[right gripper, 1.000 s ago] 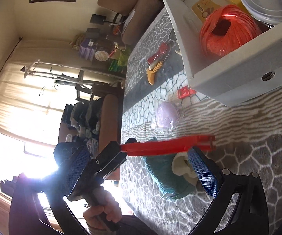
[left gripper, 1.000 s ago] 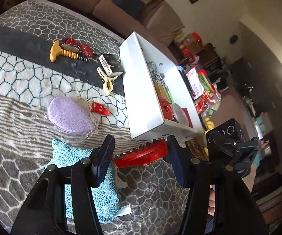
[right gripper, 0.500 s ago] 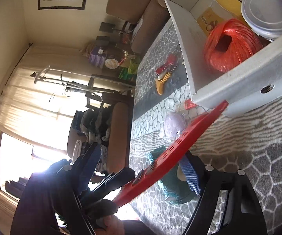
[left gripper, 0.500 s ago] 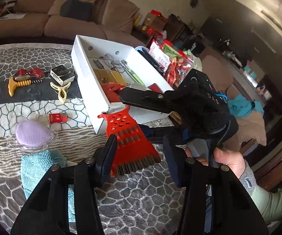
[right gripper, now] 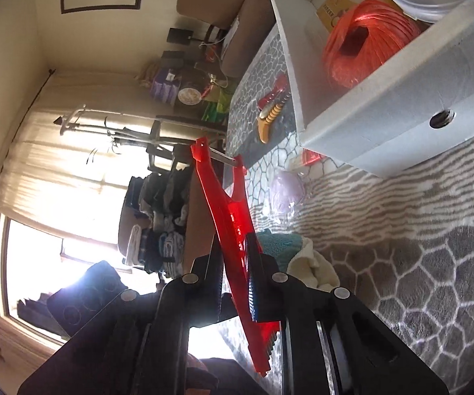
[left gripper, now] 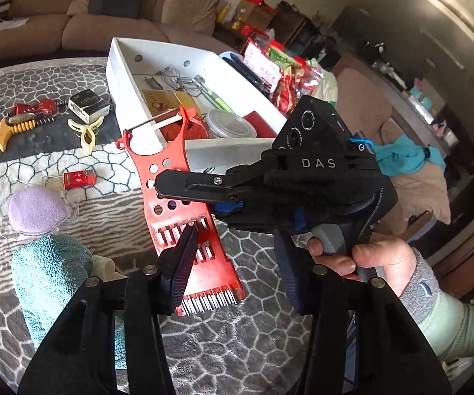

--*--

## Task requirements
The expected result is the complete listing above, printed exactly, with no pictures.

## Answer box
[right gripper, 1.000 s ago] 
[left gripper, 1.000 s ago] 
[right gripper, 0.500 s ago] 
[left gripper, 0.500 s ago] 
[right gripper, now] 
[left gripper, now] 

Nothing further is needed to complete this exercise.